Yes. Jaideep, thanks for your follow-up question. And on spot so to say, I would say, because for sure, we also having all those questions in mind. But let me elaborate a little bit of that. I don’t know whether you call — recall the year 2015. In 2015, we had also quite significantly underutilized European assets, and we made it in about a year. Those assets were filled. Then if you look at today’s situation and the industry cost curves, we are in almost every product, in every let’s say, plant that — where we produce that the cost leader and where we haven’t been the cost leader, we invested in the plants, for example, Tarragona, Spain into chlorine production, which now puts this asset from our perspective into the cost-leading position in Europe. Then it also has been mentioned, I think by Thomas a little bit earlier, the closure of the TDI/BSF plant held, as already said. And in that context the imports that we are currently seeing is mainly coming from high-cost producers, which have assets outside of Europe and try to import Asia Pacific to supply their customers with their own demand.

So in general terms, I see that MDI demand should accelerate because the MDI demand is driven by energy-efficient buildings, as you know. And we think next to the fact that there is a construction industry decline refurbishment of existing buildings will get more and more important to get to the carbon dioxide emission reduction targets that the European Union has. And that’s why there will be sufficient and additional demand for MDI returning plus that assets are the ones that are leased underutilized. That means the assets that should be first, if I may say so, back into the positives is definitely MDI then followed by TDI, once again, BSF closure helps and then the polycarbonates, but here only the standard polycarbonates, whereas we have more or less now 4/5 of our external sales in the non-standard polycarbonates, so they’re highly blended grades for special applications.

So long story short, it’s about cost leadership in Europe. It is about that we see opportunities that demand will come back in industries where it counts and that at current energy price levels with a leading cost position, we also feel comfortable and competitive against attempts to import material from outside Europe. So all in all, you could only look at the negative side. But as an individual company, we feel very well positioned to also master this challenge and also return back may I call it to enjoyable margin levels. Currently, we deliver positive results, but they’re definitely not at an enjoyable level. Let me put it that way.

Thomas Toepfer

Well, thank you very much, Carston [Ph]. I just wanted to steal two minutes of your time for thanking, first of all, Markus, thank you very much for your kind words. I can only say it was always a pleasure and a real privilege to be part of the Covestro team. I think it’s an absolutely fascinating and great company, and I really felt privileged to be part of it over the last 5 years.

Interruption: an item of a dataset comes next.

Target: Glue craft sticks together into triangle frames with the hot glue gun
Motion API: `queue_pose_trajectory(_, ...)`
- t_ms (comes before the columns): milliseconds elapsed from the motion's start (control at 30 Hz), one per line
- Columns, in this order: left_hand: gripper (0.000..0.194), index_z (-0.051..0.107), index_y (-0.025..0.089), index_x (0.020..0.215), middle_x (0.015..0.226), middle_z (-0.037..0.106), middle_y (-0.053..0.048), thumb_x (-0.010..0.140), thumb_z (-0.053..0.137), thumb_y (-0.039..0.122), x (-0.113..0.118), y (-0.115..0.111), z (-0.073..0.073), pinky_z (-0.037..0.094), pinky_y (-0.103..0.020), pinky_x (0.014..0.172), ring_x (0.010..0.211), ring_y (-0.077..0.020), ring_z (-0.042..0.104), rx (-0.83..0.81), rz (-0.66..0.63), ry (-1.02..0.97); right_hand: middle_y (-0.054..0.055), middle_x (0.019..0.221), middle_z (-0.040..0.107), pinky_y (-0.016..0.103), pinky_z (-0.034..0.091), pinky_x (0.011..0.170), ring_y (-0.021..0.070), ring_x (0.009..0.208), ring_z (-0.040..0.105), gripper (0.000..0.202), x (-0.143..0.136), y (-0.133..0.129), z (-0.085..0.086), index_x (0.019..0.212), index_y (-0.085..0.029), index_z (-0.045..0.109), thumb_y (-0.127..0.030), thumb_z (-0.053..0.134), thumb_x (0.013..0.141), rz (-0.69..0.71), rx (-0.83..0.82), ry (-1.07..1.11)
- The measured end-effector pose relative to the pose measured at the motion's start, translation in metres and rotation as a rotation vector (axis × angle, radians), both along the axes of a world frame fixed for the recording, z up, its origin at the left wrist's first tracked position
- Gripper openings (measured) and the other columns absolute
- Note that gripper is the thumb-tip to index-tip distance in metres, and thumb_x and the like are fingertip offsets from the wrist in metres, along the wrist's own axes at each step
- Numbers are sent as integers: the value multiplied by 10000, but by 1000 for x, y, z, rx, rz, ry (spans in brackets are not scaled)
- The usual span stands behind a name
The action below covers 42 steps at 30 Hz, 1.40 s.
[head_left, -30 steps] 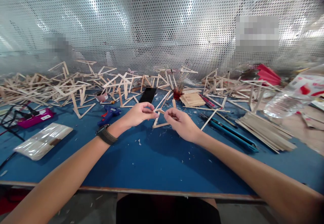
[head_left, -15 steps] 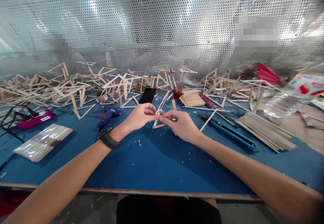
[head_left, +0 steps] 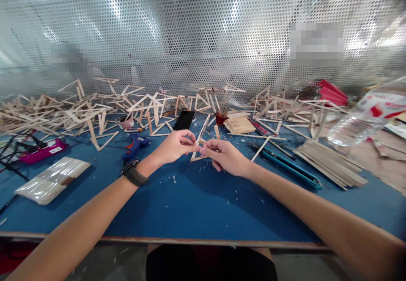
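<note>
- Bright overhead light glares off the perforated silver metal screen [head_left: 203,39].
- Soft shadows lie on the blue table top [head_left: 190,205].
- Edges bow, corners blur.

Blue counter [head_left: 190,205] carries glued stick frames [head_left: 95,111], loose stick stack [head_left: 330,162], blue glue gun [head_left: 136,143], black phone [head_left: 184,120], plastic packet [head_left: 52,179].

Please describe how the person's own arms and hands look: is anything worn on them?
Both forearms are bare, with no sleeves in view and no gloves. The left hand has a dark band, like a watch strap, on its wrist. The right hand shows nothing worn.
</note>
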State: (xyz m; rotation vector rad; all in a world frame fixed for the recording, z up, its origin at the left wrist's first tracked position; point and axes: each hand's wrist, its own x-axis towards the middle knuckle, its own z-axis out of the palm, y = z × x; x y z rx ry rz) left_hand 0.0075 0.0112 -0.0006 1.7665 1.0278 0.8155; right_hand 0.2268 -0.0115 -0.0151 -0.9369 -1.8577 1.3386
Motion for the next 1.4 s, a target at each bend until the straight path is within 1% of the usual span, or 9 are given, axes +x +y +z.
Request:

And secondly, I would like to thank everybody on the call for – for the many discussions that we had over the last 5 years for following Covestro through some ups and downs and for challenging us with your questions. It was also always a real pleasure to be in touch with you.

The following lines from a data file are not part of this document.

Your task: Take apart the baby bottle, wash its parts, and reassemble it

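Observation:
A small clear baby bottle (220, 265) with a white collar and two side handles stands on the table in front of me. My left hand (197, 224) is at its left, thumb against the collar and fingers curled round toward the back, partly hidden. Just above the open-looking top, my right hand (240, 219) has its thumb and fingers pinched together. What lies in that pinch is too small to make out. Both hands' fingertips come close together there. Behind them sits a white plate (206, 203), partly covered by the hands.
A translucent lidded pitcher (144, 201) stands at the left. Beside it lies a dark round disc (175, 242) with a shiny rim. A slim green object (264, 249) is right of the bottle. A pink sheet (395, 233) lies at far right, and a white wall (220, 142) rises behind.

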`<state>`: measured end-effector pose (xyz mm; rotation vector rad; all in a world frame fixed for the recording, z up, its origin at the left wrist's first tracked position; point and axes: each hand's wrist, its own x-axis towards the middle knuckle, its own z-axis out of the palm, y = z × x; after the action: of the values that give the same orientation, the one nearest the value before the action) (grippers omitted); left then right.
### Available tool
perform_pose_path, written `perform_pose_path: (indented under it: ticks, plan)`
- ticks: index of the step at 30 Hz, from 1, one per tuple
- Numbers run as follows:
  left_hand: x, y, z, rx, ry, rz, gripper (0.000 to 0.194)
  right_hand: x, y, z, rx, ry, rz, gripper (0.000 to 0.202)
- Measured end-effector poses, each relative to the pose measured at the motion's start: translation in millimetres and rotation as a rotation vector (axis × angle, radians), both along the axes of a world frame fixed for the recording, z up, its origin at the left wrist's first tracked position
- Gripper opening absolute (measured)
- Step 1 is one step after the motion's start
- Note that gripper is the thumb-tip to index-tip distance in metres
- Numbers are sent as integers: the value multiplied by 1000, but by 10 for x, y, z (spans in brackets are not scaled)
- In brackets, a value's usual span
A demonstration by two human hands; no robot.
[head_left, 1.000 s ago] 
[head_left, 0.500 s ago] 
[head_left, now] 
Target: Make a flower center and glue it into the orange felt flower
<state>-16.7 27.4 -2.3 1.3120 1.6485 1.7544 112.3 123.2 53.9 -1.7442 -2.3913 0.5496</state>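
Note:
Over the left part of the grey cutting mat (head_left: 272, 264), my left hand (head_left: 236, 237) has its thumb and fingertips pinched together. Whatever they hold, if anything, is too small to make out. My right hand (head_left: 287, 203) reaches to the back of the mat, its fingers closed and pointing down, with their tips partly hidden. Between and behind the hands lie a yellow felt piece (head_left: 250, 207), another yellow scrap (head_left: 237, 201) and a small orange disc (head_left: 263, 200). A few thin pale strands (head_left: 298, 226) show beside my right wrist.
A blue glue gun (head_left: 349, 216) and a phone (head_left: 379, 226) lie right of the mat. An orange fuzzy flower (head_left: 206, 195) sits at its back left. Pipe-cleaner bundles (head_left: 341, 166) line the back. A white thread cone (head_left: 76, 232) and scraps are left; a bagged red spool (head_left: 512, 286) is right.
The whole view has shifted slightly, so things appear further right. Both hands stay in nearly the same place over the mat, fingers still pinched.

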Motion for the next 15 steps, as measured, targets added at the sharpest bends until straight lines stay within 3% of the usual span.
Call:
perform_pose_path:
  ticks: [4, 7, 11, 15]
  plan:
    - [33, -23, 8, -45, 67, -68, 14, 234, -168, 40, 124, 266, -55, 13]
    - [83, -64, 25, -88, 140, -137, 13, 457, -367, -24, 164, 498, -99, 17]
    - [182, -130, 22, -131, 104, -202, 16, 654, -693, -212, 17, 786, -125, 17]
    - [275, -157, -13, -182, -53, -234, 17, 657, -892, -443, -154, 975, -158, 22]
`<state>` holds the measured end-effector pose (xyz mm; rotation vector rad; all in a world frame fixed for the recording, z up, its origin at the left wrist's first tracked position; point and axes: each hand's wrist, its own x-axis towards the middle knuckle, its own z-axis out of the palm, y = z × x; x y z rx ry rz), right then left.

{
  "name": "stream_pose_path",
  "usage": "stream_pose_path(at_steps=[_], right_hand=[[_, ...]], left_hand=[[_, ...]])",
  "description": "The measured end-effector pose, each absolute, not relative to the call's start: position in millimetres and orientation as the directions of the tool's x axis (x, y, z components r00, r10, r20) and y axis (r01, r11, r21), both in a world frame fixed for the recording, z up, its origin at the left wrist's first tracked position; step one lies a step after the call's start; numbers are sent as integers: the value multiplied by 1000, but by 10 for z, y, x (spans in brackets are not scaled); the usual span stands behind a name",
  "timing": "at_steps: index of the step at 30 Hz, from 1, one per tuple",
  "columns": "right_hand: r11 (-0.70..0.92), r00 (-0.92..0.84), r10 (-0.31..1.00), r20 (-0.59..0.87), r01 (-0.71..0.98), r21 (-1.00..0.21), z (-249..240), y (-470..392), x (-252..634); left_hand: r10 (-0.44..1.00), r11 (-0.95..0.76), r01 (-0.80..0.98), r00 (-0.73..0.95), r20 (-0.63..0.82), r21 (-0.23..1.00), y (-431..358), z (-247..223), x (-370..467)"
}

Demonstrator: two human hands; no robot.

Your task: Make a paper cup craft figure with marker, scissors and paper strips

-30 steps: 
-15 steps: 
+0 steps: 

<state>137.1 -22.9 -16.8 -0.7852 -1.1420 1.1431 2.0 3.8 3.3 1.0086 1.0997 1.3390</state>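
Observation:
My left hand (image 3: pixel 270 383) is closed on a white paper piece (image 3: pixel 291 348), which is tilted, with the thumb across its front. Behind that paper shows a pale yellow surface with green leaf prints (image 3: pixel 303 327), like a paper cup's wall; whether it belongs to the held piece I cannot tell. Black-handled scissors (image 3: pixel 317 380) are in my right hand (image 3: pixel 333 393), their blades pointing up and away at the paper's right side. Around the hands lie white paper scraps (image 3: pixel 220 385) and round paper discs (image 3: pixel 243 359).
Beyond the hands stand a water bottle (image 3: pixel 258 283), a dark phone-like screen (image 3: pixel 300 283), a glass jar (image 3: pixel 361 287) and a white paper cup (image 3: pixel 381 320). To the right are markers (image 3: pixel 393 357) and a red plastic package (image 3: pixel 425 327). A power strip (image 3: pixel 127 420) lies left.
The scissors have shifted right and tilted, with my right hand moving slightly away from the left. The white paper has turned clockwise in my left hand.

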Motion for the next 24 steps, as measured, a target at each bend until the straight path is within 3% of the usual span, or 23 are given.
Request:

And I’m really looking forward to at least meet some of you again in the future. Again, let me conclude by saying I’m really very attached to Covestro and it’s also, to some degree, with a heavy heart that I’m leaving. But of course, it’s a little bit of a personal decision because it will be — because it will bring me back to Hamburg, which is my home city. And therefore, it’s kind of a homecoming for the family. So with that, Carston, back to you and — or back to Ronald, I think to conclude the call, and I wish everybody a nice summer holiday.